Objective: The objective was to qualitatively synthesize all reported cases of complications, adverse effects, side effects, or harms arising from the use of scrambler therapy (ST).

Methods and design: A systematic review was conducted according to the Preferred Reporting Items for Systematic Reviews and Meta-Analysis guidelines. The PubMed, Embase, Scopus, Web of Science, United States National Library of Medicine clinical trials registry, and Cochrane Central Register of Controlled Trials databases were searched from database inception to December 10, 2021. Case reports/series, abstracts, retrospective studies, and prospective studies (e.g., open-label trials, randomized controlled trials) pertaining to ST and any description of a complication, adverse effect, side effect, or harm were screened. The search protocol was developed a priori and registered via the International Prospective Register of Systematic Reviews (PROSPERO ID: CRD42021291838).
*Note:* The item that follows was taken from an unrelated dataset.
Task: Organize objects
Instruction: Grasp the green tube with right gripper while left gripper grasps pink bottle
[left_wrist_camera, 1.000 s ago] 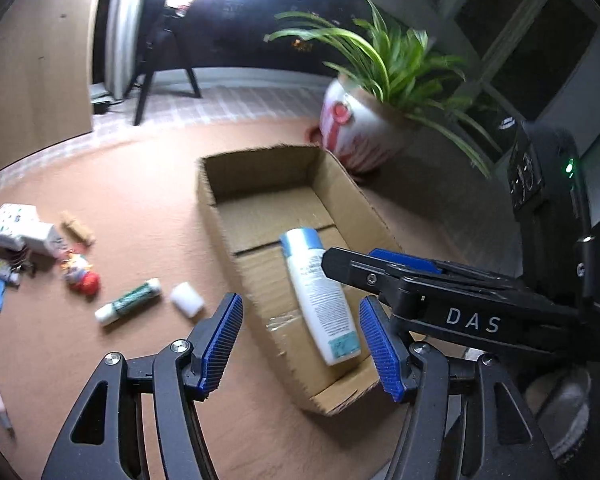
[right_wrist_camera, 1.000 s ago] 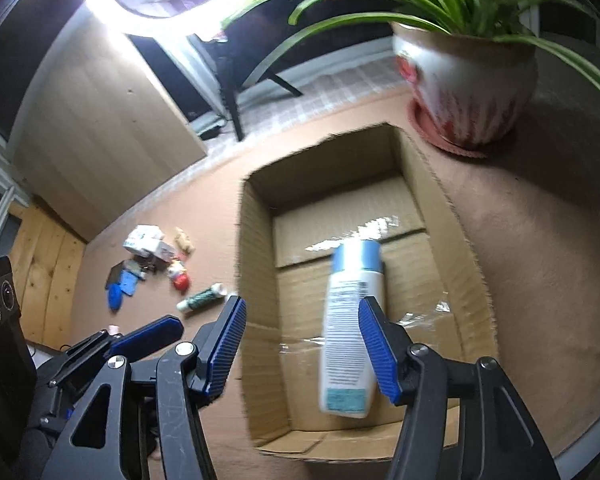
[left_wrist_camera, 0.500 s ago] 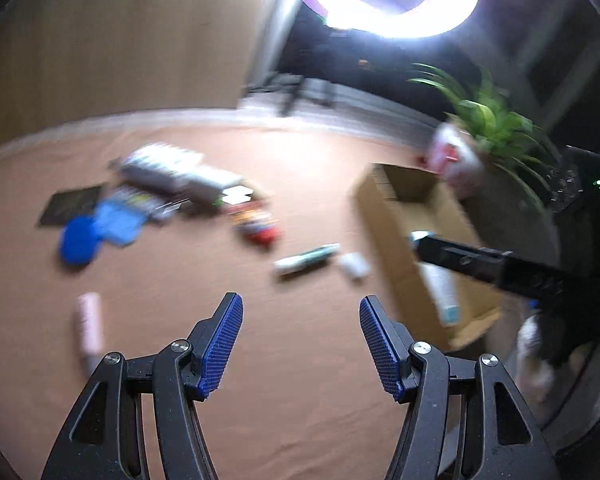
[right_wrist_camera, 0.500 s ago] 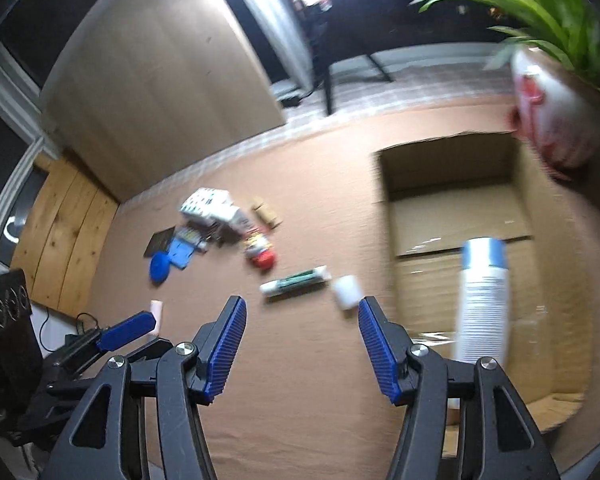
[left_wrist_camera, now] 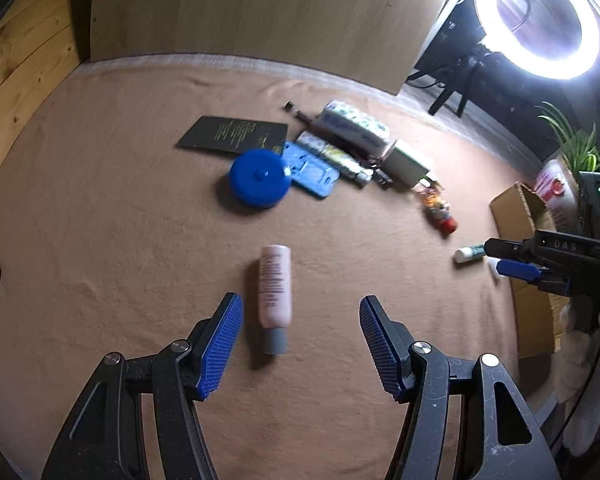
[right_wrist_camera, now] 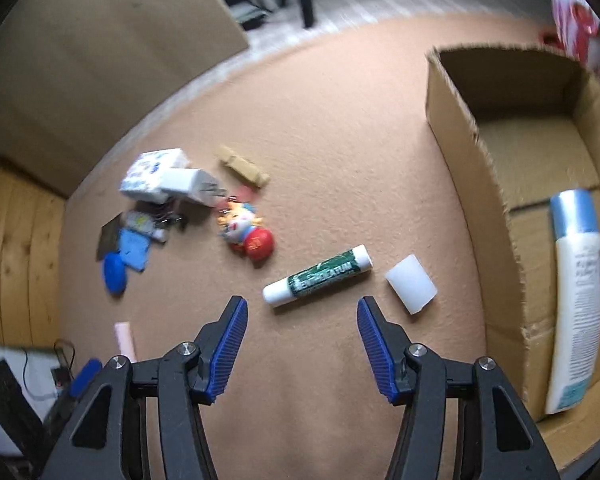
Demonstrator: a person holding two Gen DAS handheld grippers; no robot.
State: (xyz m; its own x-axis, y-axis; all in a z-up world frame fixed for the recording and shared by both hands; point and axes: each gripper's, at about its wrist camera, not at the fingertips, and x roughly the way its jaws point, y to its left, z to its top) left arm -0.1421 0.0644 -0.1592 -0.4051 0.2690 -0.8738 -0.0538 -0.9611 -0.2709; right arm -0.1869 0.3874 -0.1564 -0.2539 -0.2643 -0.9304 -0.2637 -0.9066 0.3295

Results: A total of six RCTs, 19 prospective open-label trials, and 11 case series / case reports met the inclusion criteria, comprising 1,152 total patients. Two patients experienced contact dermatitis, and one patient reported minor ecchymosis that resolved without intervention. This yielded a composite complication rate of 0.26% (3/1,152). There were zero reported serious adverse events.

Conclusions: When used in accordance with the treatment protocols described by the United States Food and Drug Administration and device manual, ST is associated with a reported composite complication rate that is orders of magnitude lower than those of invasive neuromodulation devices. ST neuromodulation is a safe alternative for patients who cannot undergo invasive neuromodulation device implantation because of either risk or preference.